=== Begin Enclosure ===

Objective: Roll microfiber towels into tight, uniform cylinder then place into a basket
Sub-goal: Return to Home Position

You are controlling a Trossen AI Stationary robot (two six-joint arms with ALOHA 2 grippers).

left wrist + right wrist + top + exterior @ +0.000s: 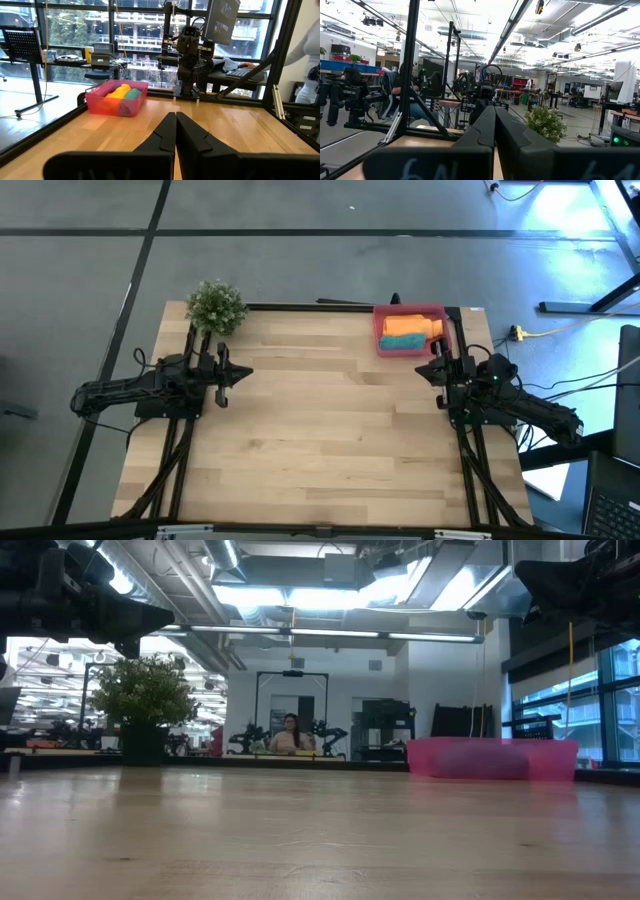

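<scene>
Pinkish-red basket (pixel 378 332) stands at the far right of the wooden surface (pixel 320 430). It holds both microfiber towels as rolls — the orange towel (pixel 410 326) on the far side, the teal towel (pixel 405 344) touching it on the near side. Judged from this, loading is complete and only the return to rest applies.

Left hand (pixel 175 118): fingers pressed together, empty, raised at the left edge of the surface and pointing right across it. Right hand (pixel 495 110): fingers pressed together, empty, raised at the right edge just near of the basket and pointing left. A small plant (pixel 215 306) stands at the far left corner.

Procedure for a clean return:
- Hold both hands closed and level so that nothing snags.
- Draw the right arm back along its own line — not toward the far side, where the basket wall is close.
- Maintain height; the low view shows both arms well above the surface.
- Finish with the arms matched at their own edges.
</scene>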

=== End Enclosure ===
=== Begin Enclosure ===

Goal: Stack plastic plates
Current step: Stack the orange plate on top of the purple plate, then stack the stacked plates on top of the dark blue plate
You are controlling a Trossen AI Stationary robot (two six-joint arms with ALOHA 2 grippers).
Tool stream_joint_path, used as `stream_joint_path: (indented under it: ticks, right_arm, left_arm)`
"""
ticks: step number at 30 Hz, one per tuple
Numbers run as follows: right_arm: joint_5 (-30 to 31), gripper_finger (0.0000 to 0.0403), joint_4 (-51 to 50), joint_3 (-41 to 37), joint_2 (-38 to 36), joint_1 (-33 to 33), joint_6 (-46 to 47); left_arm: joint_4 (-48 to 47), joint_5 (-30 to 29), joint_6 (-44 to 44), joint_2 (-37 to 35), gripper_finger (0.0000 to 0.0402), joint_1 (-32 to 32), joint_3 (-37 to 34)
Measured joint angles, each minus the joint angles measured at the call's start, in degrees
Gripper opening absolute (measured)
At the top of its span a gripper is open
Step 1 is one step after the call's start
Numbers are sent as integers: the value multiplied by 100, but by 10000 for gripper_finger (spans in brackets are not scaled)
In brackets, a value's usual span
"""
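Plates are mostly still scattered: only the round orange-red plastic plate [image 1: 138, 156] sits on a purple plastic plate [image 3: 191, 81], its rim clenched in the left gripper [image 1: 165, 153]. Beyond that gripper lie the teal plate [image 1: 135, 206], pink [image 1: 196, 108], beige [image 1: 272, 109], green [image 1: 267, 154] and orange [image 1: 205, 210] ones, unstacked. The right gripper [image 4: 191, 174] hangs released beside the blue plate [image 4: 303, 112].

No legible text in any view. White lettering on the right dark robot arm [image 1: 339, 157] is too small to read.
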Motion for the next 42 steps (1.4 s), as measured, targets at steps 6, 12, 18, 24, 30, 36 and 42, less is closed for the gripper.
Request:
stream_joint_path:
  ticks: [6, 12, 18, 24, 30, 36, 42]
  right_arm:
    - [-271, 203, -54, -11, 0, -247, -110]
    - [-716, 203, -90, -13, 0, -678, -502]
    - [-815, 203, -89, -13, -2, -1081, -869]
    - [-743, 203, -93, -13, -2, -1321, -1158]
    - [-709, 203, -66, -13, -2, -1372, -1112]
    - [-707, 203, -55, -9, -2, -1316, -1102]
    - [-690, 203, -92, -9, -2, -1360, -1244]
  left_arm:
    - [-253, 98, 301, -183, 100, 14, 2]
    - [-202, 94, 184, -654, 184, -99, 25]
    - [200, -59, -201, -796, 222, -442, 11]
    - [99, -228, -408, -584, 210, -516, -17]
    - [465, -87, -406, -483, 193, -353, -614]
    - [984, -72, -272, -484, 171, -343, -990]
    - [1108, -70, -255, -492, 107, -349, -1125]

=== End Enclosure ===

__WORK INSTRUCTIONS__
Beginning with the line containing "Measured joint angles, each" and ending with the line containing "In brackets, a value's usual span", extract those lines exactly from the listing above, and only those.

__TASK OUTPUT__
Measured joint angles, each minus the joint angles measured at the call's start, in degrees
Gripper opening absolute (measured)
At the top of its span a gripper is open
Step 1 is one step after the call's start
Numbers are sent as integers: the value multiplied by 100, but by 10000 for gripper_finger (spans in brackets are not scaled)
In brackets, a value's usual span

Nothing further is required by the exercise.